Patrick has a neat post on his blog called "The Best Thing to Happen to Racing - A Depression". I too believe that racing has to hit bottom before it can put policies in place to make it grow.
Give it a read. It has some cold, hard truth to it.
As a player and someone wanting to see the sport grow, I do disagree with the ADW analogy - this is not a consumer durable business model. GM does get the most revenue because they are building cars, but we are not building cars, we are selling a gambling game.
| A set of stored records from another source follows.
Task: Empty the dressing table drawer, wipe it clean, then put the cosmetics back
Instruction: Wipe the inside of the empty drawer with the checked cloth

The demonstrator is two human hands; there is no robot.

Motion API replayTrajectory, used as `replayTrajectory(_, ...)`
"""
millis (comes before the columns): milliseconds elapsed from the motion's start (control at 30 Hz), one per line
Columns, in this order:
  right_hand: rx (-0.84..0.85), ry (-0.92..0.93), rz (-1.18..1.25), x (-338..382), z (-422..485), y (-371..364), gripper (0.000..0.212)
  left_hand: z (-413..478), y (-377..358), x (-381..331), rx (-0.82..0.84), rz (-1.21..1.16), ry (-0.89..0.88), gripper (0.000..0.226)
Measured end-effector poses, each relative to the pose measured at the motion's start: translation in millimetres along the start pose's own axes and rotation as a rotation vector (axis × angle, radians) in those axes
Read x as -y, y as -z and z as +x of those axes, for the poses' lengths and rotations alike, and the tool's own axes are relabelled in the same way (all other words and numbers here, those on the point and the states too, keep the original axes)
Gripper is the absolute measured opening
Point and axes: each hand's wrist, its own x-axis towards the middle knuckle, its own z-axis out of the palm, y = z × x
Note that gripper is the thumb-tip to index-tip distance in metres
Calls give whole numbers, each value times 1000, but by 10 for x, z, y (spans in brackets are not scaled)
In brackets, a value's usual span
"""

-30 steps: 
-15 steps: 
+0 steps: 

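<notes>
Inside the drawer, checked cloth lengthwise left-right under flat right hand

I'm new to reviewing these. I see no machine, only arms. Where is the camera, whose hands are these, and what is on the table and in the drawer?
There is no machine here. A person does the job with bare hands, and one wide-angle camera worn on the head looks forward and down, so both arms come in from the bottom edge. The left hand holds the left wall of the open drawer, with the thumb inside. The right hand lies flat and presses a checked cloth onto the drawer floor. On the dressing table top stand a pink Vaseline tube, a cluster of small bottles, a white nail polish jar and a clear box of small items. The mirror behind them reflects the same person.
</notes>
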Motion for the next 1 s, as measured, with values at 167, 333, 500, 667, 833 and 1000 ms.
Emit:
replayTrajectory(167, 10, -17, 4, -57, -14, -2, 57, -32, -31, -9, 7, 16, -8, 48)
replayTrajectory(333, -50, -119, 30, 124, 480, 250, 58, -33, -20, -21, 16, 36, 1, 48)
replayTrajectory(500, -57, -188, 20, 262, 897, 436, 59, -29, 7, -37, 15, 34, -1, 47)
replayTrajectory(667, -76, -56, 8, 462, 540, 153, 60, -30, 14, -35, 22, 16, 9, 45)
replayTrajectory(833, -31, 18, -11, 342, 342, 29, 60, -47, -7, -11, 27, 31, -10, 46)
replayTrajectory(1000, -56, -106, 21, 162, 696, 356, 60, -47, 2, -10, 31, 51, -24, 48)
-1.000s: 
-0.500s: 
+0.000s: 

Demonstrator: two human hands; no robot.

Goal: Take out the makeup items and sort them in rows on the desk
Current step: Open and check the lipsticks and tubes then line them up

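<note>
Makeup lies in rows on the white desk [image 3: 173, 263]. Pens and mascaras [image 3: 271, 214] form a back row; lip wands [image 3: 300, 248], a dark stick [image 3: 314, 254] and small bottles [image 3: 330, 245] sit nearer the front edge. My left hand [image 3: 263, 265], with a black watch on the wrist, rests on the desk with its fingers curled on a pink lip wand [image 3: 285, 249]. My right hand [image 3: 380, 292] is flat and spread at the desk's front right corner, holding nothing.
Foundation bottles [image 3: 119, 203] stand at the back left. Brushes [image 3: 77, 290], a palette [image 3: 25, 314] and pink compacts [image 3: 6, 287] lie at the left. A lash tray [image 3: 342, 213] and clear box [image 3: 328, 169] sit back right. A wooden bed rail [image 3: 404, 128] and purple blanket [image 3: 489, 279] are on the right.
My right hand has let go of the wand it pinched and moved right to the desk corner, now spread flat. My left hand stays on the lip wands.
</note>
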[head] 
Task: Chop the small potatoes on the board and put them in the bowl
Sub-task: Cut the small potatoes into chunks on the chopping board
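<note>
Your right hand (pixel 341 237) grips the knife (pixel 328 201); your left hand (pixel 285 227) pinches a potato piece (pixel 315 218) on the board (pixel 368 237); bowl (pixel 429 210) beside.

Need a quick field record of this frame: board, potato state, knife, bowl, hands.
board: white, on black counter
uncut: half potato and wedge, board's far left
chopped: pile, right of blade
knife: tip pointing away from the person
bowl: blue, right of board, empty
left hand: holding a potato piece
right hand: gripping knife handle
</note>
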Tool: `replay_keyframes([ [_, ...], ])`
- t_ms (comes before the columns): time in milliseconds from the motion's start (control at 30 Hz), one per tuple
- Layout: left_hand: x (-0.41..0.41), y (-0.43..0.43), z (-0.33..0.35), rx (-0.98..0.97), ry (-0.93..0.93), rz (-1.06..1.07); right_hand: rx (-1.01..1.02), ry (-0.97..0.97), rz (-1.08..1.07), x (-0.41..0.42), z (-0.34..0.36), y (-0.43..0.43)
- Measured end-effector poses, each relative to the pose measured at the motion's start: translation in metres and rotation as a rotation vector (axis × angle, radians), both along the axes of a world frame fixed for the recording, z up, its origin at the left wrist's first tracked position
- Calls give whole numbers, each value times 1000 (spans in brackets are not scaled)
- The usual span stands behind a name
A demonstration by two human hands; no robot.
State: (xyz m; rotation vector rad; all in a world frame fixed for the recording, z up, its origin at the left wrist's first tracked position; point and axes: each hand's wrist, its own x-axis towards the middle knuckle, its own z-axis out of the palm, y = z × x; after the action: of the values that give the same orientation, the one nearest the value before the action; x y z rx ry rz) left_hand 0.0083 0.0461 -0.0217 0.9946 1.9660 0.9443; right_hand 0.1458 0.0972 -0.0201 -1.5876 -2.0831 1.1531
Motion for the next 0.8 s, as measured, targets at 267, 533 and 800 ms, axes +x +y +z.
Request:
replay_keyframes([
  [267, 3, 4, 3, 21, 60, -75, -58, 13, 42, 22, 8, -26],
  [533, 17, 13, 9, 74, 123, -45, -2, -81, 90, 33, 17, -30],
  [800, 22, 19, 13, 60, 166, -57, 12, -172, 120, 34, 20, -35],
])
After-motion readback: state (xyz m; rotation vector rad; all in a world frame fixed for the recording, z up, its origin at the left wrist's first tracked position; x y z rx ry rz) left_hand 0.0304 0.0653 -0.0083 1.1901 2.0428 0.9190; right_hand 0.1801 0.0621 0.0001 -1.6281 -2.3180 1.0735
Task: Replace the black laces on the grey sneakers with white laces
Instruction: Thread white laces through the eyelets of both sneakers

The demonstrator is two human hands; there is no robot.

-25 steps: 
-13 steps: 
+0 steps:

The analogy we need to use is the internet one. Online gaming will probably garner well over $750 billion in handle this year, or next. We can not get a slice of that if huge percentages are taken away from the player. We will only grow if this is a low margin high volume business. Ebay took over the auction market and will be written about for centuries because it is high volume low margin (they take a small slice of a large number of sales by taking advantage of economies of scale). Etrade charges $10 a trade. In 1990 a $10,000 stock trade would cost you $300. Low margin, high volume wins on the internet, and is the antithesis of horseman and tracks fighting over who can get a bigger slice of the monster takeout we pay. Maybe if we do hit bottom we will blow up the system and start to position racing, allowing a new business model to thrive.
1 comment:
Thanks for the link. i too believe in lower ADW fees, but don't think it will come about any time soon, too many cooks in the kitchen all getting paid. why fix soemthing that isn't completely in the shitter should be their motto. well it could very well be we're headed in the shitter.